Quelques points négatifs viennent toutefois légèrement ternir l’éloge de l’ouvrage qui vient d’être faite. Premièrement, toutes les photographies, ainsi que les propos, décrivent le savoir-faire de la Maison Vass, et l’immense majorité des souliers présentés proviennent de leurs ateliers. Par conséquent, le lecteur qui cherche un ouvrage traitant de l’art bottier en général n’y trouvera qu’une seule manière de confectionner un soulier, celle de László Vass. D’autre part, les métiers relatifs à la botterie qui sont présentés sont tous exercés en Hongrie, et l’on peut supposer que des différences de fabrication et de confection existent d’un pays à l’autre. Mais les méthodes étant tout de même similaires dans les grandes lignes, ces différences jouent à la marge ; il convient toutefois de les garder à l’esprit.
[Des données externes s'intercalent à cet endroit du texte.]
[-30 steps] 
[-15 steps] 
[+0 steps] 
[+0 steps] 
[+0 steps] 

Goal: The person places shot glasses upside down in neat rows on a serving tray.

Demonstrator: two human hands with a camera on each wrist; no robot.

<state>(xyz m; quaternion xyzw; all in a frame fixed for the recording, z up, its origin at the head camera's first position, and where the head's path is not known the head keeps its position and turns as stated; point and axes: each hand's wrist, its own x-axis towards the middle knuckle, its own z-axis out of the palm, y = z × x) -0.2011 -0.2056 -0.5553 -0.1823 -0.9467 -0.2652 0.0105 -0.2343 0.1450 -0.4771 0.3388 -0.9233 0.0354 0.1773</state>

Enfin, le dernier chapitre dédié aux grands bottiers est nécessairement partial, la sélection opérée par M. Vass est donc sujette à caution. Mais il est toujours intéressant d’avoir l’avis d’un bottier sur ses pairs, et, de toute façon, le chapitre est très court en comparaison des autres.

C’est donc un ouvrage dont les qualités excèdent largement les rares défauts, qui s’adresse à tout type de lecteur tout en traitant des sujets souvent délaissés, tel que le tannage du cuir ou la fabrication des formes, et dont le contenu n’a que faire des apparences. Vous pouvez en garnir votre bibliothèque les yeux fermés.